## Task directions
Would you copy out each line of the records below that includes the word "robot"?

### Material supplied ###

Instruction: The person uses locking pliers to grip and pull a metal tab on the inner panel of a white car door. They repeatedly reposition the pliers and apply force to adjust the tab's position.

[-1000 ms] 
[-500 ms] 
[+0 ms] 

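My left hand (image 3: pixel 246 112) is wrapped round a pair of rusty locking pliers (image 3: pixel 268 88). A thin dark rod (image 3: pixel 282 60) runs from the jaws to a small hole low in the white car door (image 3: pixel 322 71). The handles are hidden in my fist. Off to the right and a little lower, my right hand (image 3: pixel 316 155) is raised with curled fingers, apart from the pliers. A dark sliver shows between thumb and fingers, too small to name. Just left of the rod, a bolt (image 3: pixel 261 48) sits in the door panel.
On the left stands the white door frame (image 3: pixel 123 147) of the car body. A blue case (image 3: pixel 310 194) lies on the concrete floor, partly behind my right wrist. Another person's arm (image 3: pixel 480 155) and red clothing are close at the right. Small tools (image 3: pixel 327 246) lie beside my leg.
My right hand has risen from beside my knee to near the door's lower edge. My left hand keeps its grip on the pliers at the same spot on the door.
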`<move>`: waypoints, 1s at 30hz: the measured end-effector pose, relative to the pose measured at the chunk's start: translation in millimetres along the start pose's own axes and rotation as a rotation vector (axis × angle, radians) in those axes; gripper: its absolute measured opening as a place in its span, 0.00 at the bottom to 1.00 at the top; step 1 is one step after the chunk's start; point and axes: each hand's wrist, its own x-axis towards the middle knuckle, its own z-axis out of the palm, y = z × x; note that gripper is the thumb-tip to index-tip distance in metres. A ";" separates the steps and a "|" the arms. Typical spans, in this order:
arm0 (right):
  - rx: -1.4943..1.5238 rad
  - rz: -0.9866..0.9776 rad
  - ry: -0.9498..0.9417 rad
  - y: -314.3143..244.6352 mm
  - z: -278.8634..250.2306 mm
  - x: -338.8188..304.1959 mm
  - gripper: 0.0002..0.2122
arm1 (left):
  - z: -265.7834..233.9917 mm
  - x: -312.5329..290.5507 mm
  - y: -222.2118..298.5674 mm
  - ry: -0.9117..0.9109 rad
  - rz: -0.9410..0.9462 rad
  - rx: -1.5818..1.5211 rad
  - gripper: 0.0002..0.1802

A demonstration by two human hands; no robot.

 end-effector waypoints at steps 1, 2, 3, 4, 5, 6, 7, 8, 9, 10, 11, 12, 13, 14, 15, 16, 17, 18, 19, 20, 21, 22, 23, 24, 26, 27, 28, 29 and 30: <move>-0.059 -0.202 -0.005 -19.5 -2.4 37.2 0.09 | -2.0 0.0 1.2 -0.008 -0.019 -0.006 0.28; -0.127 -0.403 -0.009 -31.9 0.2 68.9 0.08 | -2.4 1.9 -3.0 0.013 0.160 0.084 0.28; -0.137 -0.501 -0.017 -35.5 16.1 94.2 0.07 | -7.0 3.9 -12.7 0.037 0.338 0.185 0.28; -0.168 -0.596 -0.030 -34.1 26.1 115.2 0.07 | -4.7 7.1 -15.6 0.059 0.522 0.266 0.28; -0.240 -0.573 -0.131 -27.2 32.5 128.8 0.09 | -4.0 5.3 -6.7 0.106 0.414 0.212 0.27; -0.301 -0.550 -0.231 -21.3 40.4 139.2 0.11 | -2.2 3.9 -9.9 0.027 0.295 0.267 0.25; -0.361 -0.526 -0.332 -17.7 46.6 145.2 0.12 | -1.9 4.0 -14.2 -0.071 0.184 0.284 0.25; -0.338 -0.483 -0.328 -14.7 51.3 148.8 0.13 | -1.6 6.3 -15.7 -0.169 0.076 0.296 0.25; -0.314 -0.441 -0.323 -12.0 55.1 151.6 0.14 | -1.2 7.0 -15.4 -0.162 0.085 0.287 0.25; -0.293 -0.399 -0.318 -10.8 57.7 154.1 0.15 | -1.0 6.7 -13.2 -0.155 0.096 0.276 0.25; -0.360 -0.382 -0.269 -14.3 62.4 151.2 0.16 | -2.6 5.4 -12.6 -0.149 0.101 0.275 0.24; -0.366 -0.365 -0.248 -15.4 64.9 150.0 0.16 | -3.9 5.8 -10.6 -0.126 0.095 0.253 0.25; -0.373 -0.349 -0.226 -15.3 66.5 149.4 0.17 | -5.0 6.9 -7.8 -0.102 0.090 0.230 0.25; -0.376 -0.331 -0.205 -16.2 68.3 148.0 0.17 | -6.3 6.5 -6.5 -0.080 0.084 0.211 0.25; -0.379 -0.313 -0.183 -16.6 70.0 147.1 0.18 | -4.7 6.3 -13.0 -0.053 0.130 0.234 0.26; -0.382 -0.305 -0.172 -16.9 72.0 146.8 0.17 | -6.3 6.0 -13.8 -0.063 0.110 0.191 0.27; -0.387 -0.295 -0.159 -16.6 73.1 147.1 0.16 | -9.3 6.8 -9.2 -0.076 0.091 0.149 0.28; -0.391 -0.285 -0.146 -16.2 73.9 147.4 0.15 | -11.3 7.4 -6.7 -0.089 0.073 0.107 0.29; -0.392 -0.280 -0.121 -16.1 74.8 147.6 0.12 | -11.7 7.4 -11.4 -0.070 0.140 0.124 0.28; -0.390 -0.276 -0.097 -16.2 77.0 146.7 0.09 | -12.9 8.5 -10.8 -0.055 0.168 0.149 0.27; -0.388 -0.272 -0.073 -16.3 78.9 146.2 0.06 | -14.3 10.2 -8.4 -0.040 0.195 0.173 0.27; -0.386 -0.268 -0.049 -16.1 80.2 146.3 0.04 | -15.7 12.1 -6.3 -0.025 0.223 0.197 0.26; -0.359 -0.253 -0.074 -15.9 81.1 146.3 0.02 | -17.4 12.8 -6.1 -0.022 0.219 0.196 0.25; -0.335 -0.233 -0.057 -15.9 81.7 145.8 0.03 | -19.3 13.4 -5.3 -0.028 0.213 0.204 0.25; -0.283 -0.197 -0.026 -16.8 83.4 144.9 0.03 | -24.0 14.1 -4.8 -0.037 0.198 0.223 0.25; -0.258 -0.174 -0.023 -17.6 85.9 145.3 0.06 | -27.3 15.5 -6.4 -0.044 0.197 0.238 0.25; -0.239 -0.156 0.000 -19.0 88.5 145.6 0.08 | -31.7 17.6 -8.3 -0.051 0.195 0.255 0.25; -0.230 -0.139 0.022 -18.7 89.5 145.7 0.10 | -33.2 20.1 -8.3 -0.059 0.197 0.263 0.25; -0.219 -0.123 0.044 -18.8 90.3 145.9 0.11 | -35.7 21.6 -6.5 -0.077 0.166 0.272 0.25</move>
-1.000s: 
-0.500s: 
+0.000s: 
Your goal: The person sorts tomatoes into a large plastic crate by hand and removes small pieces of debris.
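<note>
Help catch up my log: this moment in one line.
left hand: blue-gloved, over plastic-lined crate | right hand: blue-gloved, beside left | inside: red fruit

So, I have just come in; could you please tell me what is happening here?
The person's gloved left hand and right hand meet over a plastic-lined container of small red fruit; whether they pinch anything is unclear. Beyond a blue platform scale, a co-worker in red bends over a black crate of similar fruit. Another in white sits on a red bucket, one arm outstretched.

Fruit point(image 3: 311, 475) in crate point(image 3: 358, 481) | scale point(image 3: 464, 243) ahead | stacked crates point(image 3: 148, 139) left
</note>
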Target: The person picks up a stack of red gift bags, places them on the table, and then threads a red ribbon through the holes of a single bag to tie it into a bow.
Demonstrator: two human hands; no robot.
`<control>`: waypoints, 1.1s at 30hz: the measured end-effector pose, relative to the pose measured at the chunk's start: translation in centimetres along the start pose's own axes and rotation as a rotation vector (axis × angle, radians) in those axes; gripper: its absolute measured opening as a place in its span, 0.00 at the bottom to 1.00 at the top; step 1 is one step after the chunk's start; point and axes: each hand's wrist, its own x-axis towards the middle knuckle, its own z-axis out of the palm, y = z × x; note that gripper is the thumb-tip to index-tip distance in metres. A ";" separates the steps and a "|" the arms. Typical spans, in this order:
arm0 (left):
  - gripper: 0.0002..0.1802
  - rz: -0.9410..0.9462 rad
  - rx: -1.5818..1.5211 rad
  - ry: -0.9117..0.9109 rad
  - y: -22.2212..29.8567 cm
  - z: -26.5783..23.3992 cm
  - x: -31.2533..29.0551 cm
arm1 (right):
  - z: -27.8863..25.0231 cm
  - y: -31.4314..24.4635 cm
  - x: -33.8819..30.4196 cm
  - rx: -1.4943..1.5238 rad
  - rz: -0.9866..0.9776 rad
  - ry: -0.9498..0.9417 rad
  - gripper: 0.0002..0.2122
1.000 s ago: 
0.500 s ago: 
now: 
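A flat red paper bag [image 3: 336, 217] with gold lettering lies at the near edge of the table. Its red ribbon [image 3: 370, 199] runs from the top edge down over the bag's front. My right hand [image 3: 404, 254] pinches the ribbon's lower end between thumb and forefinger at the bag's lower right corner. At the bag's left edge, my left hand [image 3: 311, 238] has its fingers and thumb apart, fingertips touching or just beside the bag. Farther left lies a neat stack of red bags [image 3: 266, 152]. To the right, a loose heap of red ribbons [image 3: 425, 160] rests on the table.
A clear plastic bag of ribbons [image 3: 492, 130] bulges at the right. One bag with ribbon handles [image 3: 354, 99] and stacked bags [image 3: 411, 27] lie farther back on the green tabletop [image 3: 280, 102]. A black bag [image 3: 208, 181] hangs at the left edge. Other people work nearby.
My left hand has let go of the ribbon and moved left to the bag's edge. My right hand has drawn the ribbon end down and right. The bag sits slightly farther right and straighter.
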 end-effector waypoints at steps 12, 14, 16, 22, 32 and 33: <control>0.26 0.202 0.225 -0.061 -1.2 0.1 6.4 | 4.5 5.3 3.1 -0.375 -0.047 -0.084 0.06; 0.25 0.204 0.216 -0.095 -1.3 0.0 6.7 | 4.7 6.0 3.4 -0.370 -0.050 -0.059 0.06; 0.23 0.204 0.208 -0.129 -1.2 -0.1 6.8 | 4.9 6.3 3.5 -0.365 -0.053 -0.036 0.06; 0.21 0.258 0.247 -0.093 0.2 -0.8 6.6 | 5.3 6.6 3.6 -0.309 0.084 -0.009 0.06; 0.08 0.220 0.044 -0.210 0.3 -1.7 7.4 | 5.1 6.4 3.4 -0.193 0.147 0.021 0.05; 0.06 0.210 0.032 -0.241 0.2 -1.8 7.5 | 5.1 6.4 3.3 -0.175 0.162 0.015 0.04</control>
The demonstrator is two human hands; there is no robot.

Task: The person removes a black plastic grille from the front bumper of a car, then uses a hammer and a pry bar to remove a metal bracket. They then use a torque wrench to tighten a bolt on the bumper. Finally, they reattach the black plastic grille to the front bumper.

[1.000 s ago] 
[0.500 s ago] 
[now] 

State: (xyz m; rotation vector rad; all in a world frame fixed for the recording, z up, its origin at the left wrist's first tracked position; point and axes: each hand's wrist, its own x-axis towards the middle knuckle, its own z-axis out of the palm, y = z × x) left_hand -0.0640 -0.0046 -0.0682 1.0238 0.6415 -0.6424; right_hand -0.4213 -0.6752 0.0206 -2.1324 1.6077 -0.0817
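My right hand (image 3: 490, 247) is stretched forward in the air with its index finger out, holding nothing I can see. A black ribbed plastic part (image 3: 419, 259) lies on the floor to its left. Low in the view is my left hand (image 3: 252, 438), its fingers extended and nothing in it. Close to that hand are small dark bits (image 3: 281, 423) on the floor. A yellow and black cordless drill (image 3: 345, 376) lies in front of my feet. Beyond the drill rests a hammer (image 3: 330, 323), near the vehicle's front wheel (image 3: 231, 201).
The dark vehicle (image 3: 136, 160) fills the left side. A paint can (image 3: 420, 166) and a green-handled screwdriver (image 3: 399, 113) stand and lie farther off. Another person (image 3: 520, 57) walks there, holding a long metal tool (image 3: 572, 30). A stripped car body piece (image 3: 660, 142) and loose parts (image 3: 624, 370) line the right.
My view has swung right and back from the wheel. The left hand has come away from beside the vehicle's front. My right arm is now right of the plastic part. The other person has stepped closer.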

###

## Solved exercise
A demonstration by two human hands; no robot.
Demonstrator: two human hands; no robot.
The demonstrator is two human hands; there is no robot.

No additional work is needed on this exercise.